Mango Frozen Yogurt: Thanks to a very well-timed issue of Midwest Living, I found a recipe for mango frozen yogurt that was an instant hit. I wouldn’t have thought to add these spices, but they compliment the mango taste very well and that led us to adding spices to some of the jam as well. Think pumpkin spice, but with a taste of summer instead of fall. If you’re interested in trying it, you don’t need a tree full of mangoes, just 3 cups of frozen mangoes. Here’s the recipe I have been using, from the July/August 2019 issue of Midwest Living:
Mango Lassi Frozen Yogurt
3 cups frozen mango chunks, partially thawed
1 ½ cups half-and-half or heavy cream
¾ cups sugar
½ cup 2% plain Greek yogurt
½ teaspoon lime zest
2 tablespoons lime juice
1 ½ teaspoons ground turmeric
¾ teaspoon ground cardamom
⅛ teaspoon fine sea salt
Place all ingredients in a food processor fitted with a steel blade.
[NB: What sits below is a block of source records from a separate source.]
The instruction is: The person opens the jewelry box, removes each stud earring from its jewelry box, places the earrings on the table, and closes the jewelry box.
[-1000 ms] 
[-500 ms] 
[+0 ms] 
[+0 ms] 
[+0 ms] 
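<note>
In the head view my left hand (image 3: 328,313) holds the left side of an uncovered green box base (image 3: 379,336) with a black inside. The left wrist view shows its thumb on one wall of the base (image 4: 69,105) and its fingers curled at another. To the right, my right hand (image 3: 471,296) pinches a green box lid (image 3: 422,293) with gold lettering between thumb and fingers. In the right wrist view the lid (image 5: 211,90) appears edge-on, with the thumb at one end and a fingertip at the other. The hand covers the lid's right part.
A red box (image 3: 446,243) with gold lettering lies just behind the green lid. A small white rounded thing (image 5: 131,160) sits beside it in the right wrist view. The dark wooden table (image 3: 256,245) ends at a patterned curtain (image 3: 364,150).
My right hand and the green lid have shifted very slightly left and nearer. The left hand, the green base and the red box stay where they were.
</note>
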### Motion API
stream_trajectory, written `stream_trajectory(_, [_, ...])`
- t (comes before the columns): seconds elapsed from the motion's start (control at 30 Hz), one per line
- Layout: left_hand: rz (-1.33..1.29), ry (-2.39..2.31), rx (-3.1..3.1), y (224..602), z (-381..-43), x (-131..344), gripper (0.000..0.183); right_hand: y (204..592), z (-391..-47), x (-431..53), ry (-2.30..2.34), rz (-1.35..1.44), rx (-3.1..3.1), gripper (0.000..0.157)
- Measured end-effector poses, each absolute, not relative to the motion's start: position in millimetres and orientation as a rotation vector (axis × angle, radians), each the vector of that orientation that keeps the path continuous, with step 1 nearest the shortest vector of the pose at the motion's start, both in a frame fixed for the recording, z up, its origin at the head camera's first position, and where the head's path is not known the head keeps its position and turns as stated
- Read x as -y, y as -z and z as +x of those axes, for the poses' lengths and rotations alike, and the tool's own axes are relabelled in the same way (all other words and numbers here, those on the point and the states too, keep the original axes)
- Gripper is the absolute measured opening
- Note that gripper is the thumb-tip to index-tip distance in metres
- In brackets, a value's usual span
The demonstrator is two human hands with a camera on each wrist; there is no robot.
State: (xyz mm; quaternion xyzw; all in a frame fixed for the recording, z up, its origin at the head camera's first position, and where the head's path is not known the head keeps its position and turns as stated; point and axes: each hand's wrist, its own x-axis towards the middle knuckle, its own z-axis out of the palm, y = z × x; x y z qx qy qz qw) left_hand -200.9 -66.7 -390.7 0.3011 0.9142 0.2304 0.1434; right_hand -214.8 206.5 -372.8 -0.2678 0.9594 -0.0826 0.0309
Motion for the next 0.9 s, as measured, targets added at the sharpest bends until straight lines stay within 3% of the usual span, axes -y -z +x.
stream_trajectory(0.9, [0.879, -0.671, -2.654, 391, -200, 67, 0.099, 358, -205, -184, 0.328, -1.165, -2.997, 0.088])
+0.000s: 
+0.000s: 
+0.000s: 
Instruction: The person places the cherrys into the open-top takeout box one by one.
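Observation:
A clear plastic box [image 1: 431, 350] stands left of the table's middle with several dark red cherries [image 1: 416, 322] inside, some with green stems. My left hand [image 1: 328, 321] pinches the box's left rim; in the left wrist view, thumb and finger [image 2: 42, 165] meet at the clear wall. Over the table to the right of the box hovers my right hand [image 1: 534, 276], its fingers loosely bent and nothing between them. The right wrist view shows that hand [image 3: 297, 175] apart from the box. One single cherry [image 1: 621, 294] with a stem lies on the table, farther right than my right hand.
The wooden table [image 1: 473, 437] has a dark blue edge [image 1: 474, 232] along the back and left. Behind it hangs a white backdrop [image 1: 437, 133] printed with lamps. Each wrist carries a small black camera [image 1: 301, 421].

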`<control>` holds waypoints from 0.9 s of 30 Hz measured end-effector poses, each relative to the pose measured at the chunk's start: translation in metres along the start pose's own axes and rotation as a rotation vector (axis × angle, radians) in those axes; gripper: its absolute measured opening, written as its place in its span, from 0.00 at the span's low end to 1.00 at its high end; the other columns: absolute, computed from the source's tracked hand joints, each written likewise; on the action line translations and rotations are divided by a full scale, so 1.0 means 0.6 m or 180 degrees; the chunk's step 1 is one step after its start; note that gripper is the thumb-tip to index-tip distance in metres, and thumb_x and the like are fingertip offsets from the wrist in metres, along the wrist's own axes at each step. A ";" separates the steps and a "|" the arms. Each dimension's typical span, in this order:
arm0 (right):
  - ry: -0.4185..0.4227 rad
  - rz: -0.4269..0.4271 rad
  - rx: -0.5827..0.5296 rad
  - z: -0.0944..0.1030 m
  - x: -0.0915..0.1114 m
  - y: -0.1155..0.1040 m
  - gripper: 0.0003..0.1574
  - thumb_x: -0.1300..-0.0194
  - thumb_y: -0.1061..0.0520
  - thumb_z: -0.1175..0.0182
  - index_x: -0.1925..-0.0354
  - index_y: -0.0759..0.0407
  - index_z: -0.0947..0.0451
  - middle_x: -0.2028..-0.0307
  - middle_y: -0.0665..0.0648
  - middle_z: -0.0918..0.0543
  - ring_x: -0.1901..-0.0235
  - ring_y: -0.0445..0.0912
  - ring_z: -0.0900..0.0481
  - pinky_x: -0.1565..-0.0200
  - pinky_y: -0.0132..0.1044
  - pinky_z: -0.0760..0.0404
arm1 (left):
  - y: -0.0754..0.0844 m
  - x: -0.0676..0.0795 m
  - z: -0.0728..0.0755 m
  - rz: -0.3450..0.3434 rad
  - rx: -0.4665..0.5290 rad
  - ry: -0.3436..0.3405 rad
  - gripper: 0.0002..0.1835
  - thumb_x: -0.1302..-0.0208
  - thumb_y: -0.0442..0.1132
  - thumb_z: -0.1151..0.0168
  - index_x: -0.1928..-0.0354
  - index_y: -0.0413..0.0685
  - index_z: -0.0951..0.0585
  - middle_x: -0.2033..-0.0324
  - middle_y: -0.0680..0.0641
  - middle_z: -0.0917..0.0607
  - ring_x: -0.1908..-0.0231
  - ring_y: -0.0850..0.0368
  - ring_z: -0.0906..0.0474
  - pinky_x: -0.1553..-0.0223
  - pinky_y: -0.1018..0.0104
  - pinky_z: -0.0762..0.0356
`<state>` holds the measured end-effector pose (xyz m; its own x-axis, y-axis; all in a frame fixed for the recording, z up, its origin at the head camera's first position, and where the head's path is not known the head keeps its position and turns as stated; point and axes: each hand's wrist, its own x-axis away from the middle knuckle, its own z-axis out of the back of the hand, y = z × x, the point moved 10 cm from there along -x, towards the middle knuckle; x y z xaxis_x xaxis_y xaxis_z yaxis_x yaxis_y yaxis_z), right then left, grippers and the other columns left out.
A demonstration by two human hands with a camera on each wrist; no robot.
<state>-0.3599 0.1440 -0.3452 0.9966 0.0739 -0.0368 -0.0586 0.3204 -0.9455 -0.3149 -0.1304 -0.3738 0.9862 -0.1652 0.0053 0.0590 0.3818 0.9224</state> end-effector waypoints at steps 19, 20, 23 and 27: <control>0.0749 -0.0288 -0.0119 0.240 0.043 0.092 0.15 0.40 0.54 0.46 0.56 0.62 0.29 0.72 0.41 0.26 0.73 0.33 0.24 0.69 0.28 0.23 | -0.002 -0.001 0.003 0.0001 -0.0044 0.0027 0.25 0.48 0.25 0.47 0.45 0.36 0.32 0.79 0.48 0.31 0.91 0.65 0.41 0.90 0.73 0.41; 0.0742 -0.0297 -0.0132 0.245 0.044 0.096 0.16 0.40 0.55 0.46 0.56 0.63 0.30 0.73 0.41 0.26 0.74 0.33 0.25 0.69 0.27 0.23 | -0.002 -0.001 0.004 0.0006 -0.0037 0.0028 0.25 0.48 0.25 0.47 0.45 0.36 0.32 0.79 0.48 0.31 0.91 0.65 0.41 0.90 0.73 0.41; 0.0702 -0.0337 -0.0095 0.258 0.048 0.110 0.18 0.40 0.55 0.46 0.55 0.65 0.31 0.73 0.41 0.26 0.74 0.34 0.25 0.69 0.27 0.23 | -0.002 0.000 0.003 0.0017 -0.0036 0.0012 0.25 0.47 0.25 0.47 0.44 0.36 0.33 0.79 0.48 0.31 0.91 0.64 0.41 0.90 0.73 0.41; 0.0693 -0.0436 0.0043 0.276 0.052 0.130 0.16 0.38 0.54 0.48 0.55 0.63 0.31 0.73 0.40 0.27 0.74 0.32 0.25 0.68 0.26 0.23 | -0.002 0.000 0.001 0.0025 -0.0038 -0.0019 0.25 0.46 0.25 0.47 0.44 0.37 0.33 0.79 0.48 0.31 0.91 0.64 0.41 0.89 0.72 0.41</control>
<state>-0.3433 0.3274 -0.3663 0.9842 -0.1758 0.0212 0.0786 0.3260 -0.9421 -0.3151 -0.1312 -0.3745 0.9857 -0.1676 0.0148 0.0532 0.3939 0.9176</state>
Process until mostly smooth, with just a few small chunks of mango remaining. Transfer mixture to ice cream maker and freeze according to manufacturer’s instructions. Transfer to a 6-cup container and cover tightly; freeze until firm. Store up to 3 months. Let sit at room temperature 15 minutes before serving. Makes 8 servings.
My alterations: I don’t have an ice cream maker, so I just pour the mixture into a container and freeze — the consistency might be off, but without trying their recipe I wouldn’t know the difference. 😉
Mango Wine (Curtis): I’ve wanted to try my hand at wine making for a while, and so I invested in some caboys and airlocks and got to work. The first batch (3 Gallons) used a 1/3 part mixture of mango to water for the must, which I thought seemed thin so the subsequent batch used a 1/2. I’ve used a Cote de Blanc yeast cultivar (normally used in white wines or something) which seems to work…by which I mean it made alcohol. I am by no means a wine snob and I like my fruit wines sweet and tasting like the fruit they came from. It’s been a learning experience and I should probably be a bit less haphazard with my processes, but I have successfully avoided making either vinegar or nail polish and the first batch is almost ready for bottling and doesn’t taste half bad, although it looks like orange juice…
Mango Juice: An idea I had after thinking of all the things my dad made with apples. Unfortunately, apples and mangoes have very different consistencies and the ‘juice’ is more of a….thin paste? It definitely oozes more than it pours. But at least it tastes good!
Here’s the talley so far:
Eaten raw: 6
Given away: 35+
…Which adds up to over 200 mangoes. They’re also still falling every day and we’re running out of time to process them, so the rest will probably go to our neighbors or other people who are interested. It’s been a fun experience, and now we shall forever remember July 2019 as being The Month of The Mango.